WORK ORDER: After reading the data, copy it out in full and exactly.

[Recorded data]
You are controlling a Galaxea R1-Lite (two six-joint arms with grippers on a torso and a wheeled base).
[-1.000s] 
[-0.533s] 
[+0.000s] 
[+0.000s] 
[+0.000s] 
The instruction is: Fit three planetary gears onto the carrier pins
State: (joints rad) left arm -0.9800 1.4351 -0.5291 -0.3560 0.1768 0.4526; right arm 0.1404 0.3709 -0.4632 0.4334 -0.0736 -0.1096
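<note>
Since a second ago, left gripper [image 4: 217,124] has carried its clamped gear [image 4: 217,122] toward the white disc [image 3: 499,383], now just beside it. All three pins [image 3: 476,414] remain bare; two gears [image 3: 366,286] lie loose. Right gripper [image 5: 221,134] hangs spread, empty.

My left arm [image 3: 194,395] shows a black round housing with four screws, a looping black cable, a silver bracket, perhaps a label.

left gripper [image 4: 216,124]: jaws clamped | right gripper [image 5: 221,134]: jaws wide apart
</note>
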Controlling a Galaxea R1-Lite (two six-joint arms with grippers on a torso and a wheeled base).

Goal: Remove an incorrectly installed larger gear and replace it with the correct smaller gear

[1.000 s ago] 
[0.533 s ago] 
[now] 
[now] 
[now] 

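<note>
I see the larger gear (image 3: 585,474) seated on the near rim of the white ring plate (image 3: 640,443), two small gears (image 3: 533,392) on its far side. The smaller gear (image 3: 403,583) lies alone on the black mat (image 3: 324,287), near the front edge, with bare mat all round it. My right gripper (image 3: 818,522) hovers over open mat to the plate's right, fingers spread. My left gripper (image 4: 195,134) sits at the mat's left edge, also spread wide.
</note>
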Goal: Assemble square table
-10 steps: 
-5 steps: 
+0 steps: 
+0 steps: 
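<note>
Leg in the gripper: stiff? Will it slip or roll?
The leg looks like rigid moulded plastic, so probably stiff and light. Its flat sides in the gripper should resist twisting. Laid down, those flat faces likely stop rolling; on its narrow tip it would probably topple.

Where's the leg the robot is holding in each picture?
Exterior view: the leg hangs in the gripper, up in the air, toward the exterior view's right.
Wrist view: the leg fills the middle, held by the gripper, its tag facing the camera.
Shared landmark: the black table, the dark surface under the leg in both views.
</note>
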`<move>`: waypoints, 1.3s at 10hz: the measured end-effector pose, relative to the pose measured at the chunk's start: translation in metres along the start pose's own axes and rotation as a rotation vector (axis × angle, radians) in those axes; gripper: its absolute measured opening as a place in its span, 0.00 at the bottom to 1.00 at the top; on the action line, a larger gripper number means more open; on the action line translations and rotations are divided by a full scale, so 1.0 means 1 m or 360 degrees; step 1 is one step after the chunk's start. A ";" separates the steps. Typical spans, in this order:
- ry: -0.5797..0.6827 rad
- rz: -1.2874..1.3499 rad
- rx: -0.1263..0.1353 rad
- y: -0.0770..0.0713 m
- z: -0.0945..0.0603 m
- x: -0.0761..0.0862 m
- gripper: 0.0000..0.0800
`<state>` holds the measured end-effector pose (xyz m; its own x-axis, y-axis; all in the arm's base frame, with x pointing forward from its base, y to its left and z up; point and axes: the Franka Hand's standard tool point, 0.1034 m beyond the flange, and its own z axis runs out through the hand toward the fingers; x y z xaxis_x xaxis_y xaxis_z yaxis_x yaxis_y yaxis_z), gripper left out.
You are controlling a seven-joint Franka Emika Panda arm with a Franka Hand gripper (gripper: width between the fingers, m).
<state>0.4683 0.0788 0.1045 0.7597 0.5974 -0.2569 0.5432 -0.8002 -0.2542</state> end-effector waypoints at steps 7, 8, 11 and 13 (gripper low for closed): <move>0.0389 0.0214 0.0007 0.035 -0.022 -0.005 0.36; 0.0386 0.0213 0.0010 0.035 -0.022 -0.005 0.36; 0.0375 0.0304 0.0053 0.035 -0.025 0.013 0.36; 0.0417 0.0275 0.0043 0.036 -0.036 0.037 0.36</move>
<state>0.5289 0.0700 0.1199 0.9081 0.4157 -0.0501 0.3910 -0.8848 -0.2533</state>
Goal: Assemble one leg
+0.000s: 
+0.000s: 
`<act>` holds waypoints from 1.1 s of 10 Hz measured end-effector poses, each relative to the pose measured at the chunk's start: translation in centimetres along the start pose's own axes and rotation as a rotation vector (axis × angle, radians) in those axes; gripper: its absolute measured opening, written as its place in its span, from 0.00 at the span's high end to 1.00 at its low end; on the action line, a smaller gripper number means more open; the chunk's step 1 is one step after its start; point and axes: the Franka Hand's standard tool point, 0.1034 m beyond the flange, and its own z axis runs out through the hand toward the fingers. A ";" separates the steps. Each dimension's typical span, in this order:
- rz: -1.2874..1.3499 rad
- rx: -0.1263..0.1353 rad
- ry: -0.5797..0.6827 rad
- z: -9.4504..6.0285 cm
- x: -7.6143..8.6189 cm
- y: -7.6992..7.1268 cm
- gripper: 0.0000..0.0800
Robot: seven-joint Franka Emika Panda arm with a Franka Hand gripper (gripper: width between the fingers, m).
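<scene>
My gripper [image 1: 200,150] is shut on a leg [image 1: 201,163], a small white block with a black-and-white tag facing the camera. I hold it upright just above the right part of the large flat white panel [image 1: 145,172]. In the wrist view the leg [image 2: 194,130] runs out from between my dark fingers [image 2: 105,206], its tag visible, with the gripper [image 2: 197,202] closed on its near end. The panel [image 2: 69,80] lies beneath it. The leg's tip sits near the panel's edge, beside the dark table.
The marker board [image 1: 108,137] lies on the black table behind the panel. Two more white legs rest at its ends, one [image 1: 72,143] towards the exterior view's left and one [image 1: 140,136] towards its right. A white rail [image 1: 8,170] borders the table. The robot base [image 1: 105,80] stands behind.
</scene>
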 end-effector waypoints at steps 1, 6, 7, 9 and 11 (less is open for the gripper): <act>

ANSWER SPACE:
You are controlling a Galaxea R1-Lite (two six-joint arms with grippers on a torso and a wheeled base).
[-1.000s] 
[-0.533s] 
[+0.000s] 
[+0.000s] 
[+0.000s] 
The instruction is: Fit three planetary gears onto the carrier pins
State: (joints rad) left arm -0.9800 1.4351 -0.5291 -0.3560 0.1768 0.4526; right arm 0.1404 0.3709 -0.4632 0.4334 -0.0736 -0.1096
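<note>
Since a second ago, left gripper [image 4: 217,124] has carried its clamped gear [image 4: 217,122] toward the white disc [image 3: 499,383], now just beside it. All three pins [image 3: 476,414] remain bare; two gears [image 3: 366,286] lie loose. Right gripper [image 5: 221,134] hangs spread, empty.

My left arm [image 3: 194,395] shows a black round housing with four screws, a looping black cable, a silver bracket, perhaps a label.

left gripper [image 4: 216,124]: jaws clamped | right gripper [image 5: 221,134]: jaws wide apart
</note>
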Controlling a Galaxea R1-Lite (two six-joint arms with grippers on a torso and a wheeled base).

Goal: Remove an incorrectly installed larger gear and replace it with the correct smaller gear

[1.000 s ago] 
[0.533 s ago] 
[now] 
[now] 
[now] 

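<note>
I see the larger gear (image 3: 585,474) seated on the near rim of the white ring plate (image 3: 640,443), two small gears (image 3: 533,392) on its far side. The smaller gear (image 3: 403,583) lies alone on the black mat (image 3: 324,287), near the front edge, with bare mat all round it. My right gripper (image 3: 818,522) hovers over open mat to the plate's right, fingers spread. My left gripper (image 4: 195,134) sits at the mat's left edge, also spread wide.
</note>
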Goal: Assemble square table
-10 steps: 
-5 steps: 
+0 steps: 
+0 steps: 
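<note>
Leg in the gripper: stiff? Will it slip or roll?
The leg looks like rigid moulded plastic, so probably stiff and light. Its flat sides in the gripper should resist twisting. Laid down, those flat faces likely stop rolling; on its narrow tip it would probably topple.

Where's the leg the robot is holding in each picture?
Exterior view: the leg hangs in the gripper, up in the air, toward the exterior view's right.
Wrist view: the leg fills the middle, held by the gripper, its tag facing the camera.
Shared landmark: the black table, the dark surface under the leg in both views.
</note>
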`<move>`: waypoints, 1.3s at 10hz: the measured end-effector pose, relative to the pose measured at the chunk's start: translation in metres along the start pose's own axes and rotation as a rotation vector (axis × angle, radians) in those axes; gripper: its absolute measured opening as a place in its span, 0.00 at the bottom to 1.00 at the top; on the action line, a larger gripper number means more open; on the action line translations and rotations are divided by a full scale, so 1.0 means 1 m or 360 degrees; step 1 is one step after the chunk's start. A ";" separates the steps. Typical spans, in this order:
- ry: -0.5797..0.6827 rad
- rz: -1.2874..1.3499 rad
- rx: -0.1263..0.1353 rad
- y: -0.0770..0.0713 m
- z: -0.0945..0.0603 m
- x: -0.0761..0.0862 m
- gripper: 0.0000..0.0800
`<state>` holds the measured end-effector pose (xyz m; its own x-axis, y-axis; all in the arm's base frame, with x pointing forward from its base, y to its left and z up; point and axes: the Franka Hand's standard tool point, 0.1034 m beyond the flange, and its own z axis runs out through the hand toward the fingers; x y z xaxis_x xaxis_y xaxis_z yaxis_x yaxis_y yaxis_z), gripper left out.
You are controlling a seven-joint Franka Emika Panda arm with a Franka Hand gripper (gripper: width between the fingers, m).
<state>0.4683 0.0788 0.1045 0.7597 0.5974 -0.2569 0.5432 -0.8002 -0.2542</state> end-effector waypoints at steps 7, 8, 11 and 13 (gripper low for closed): <move>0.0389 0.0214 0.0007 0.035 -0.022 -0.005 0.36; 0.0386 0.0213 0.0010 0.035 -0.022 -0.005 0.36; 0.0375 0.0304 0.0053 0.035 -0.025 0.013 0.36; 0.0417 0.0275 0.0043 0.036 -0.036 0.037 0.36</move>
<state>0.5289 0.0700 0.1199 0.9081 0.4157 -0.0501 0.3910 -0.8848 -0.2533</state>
Goal: Assemble one leg
+0.000s: 
+0.000s: 
`<act>` holds waypoints from 1.1 s of 10 Hz measured end-effector poses, each relative to the pose measured at the chunk's start: translation in centimetres along the start pose's own axes and rotation as a rotation vector (axis × angle, radians) in those axes; gripper: its absolute measured opening, written as its place in its span, from 0.00 at the span's high end to 1.00 at its low end; on the action line, a smaller gripper number means more open; the chunk's step 1 is one step after its start; point and axes: the Franka Hand's standard tool point, 0.1034 m beyond the flange, and its own z axis runs out through the hand toward the fingers. A ";" separates the steps. Each dimension's typical span, in this order:
- rz: -1.2874..1.3499 rad
- rx: -0.1263..0.1353 rad
- ry: -0.5797..0.6827 rad
- z: -9.4504..6.0285 cm
- x: -7.6143..8.6189 cm
- y: -7.6992..7.1268 cm
- gripper: 0.0000..0.0800
Robot: seven-joint Franka Emika Panda arm with a Franka Hand gripper (gripper: width between the fingers, m).
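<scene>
My gripper [image 1: 200,150] is shut on a leg [image 1: 201,163], a small white block with a black-and-white tag facing the camera. I hold it upright just above the right part of the large flat white panel [image 1: 145,172]. In the wrist view the leg [image 2: 194,130] runs out from between my dark fingers [image 2: 105,206], its tag visible, with the gripper [image 2: 197,202] closed on its near end. The panel [image 2: 69,80] lies beneath it. The leg's tip sits near the panel's edge, beside the dark table.
The marker board [image 1: 108,137] lies on the black table behind the panel. Two more white legs rest at its ends, one [image 1: 72,143] towards the exterior view's left and one [image 1: 140,136] towards its right. A white rail [image 1: 8,170] borders the table. The robot base [image 1: 105,80] stands behind.
</scene>
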 end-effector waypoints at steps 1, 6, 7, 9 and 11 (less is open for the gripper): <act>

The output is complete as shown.